The other tacos on offer here are served on corn-tortilla. At the moment, they are still working out the kinks on their masa and are using store-bought tortillas, but they will soon be offering handmade as well. The other tacos (generally $1.50 each) are: al pastor, carne asada, orientales (I don't know what this is), sesos and cecina.

They have tortas as well, and quesadillas (tinga, chicharron or all-queso, $2.50). On weekends, they have the chileatole as well as mixiotes, one of the most famous of Mexican regional dishes. This is a kind of barbacoa de chivo, but the meat is long-simmered in a pot lined with maguey leaves. The leaves of this cactus/century plant add its unmistakeable aroma to the final dish. The mixiotes was not ready yet at 11 today so I intend to go back tomorrow to try it.


About 2 months ago, VI asked where in Chicago one could find norteno cooking. This question surprised me completely, bec norteno cooking IS the basis of what we call Mexican-American food and can be found everywhere. Nuevo Leon is norteno, several other places around feature norteno or a kind of degraded norteno. In the North-Pulaski neighborhood, there are two norteno restaurants: one Zacatecan and one called Santiago Papasquiaro which is a town in Durango. The Zacatecan menu seems to be generic taqueria fare but I didn't have the time to ask about unlisted specials and who knows, maybe they have something regional hidden away. Santiago Papasquiaro's menu is much more extensive and worth examining carefully.

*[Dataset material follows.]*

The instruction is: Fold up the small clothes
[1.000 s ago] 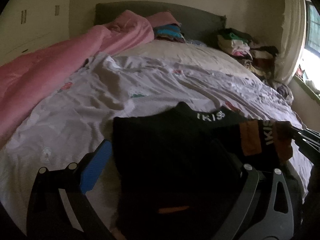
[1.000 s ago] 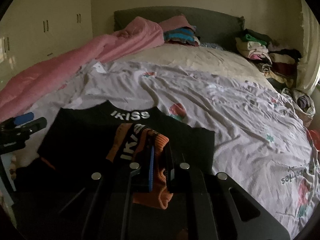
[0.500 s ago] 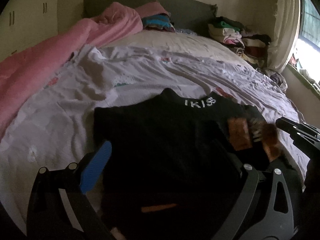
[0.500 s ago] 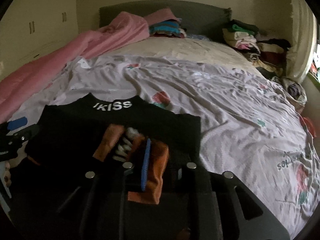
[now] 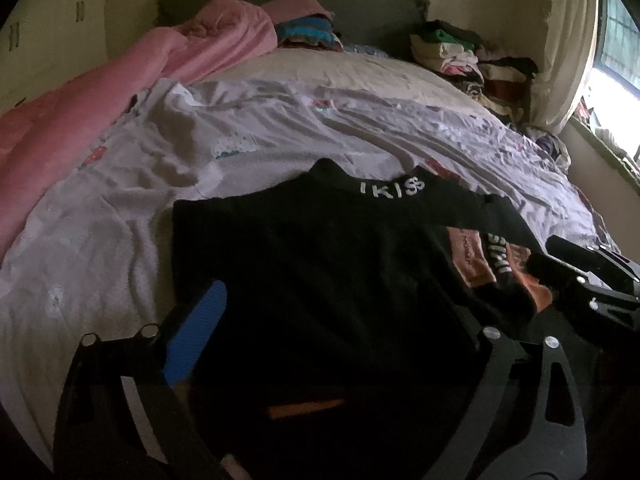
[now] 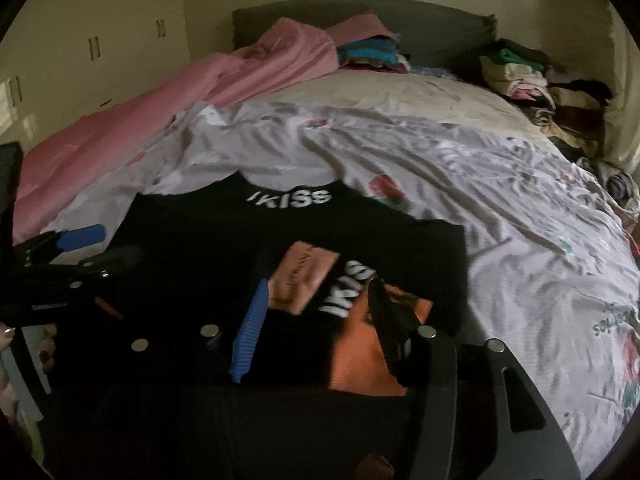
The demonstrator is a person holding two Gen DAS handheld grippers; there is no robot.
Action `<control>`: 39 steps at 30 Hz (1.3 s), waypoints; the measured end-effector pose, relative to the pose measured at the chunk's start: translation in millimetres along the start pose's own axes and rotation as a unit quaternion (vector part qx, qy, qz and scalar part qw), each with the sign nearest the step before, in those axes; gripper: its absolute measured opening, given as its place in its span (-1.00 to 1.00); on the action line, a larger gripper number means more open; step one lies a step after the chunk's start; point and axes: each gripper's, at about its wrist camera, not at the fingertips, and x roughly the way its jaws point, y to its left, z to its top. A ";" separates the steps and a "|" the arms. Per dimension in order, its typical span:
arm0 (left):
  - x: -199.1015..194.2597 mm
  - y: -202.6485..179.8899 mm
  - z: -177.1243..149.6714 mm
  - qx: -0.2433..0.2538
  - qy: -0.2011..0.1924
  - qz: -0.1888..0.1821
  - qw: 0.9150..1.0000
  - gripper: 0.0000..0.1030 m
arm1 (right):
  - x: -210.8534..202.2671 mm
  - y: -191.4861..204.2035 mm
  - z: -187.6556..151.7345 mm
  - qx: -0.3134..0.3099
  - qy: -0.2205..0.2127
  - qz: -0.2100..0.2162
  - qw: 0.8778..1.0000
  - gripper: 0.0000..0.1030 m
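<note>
One black sweater point(image 6: 224, 248) lies flat, collar toward headboard point(image 6: 360, 20).

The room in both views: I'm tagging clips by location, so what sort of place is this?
Most likely a home bedroom. A wide bed with a rumpled pale floral sheet and a dark grey padded headboard fills the view, a pink quilt lies bunched along one side, and folded clothes piles sit by the headboard.

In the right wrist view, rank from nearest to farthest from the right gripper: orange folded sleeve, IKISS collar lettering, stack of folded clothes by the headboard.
From the right gripper:
1. Orange folded sleeve, between its fingers.
2. IKISS collar lettering, ahead on the black top.
3. Stack of folded clothes, far end, at the headboard.
</note>
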 end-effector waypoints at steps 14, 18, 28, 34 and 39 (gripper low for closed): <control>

Birria Huentitan is tapatia, and features that great pride of tapatia (i.e. Guadalajaran) cuisine. The carniceria/supermercado whose name I could not remember earlier is called Jimenez and the taqueria inside features guisados (stews) in a steam table. The tamale specialist I mentioned earlier is called Chilo's La Casa del Tamal and offers nothing more than tamales (7 types) and champurrado/atole.

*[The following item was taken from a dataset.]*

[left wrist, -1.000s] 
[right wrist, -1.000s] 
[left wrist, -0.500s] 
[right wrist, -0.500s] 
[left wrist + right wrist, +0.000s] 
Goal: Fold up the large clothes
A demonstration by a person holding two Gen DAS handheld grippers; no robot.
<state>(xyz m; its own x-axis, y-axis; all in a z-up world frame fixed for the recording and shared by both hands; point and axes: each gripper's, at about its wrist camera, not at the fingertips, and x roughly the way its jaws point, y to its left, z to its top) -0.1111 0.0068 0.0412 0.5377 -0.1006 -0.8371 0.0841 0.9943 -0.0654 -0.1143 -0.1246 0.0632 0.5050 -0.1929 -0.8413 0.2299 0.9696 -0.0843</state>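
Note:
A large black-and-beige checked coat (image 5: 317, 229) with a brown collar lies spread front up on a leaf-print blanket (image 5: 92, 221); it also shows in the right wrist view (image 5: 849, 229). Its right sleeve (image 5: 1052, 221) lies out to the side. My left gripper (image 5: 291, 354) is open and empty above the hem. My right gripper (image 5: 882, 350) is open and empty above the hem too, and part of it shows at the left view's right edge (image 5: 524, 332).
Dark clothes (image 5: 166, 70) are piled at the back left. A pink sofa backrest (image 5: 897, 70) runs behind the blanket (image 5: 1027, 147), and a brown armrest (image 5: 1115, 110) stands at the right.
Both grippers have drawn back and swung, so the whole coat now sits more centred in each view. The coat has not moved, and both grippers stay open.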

There is also a little Colombian cafe called Manantial de Vida coffee shop, with a small selection of Colombian sweets (sweet arepas etc, not made in-house), typical Colombian drinks (licuados of maracuja etc, kumis which is a yogurt drink) and a few tables to enjoy your "100% Colombian" coffee. I bought a very heavy tamale which I will eat tonight or tomorrow: I was told that this is a tamale typical of the area of Tolima, although there are no huge regional variations among the tamales of Colombia. Colombian tamales, according to the owner, are typified with a banana-leaf wrapping, a mixture of diff meats (beef, chicken, pork) and she refused to describe the rest of the stuffing as she wanted me to leave me a surprise. They also have the corn-husk-wrapped "envueltos". They have something similar to the Ecuadorian humita and will recognize but do not use this word. Finally, she told me that the majority of the Colombians in Chicago are from Medellin and Cali and are mostly clustered around Lincoln (in the area of Pueblo Viejo and Las Tablas).

There is also a large, funky second-hand/thrift store in this neighborhood.


Manantial de Vida Coffee Shop
4107 W. North
Tel: (773) 276-7751

Birria Huentitan
4019 W. North
Tel: (773) 276-0768

Chilo's La Casa del Tamal
4213 W. North
Tel: (773) 269-2052

Taqueria Puebla-Mexico
3625 W. North
Tel: (773) 772-8435
This is at Monticello, south side of North Ave, a bit apart from the main North-Pulaski strip. Monticello is about 4 blocks or so east of Pulaski.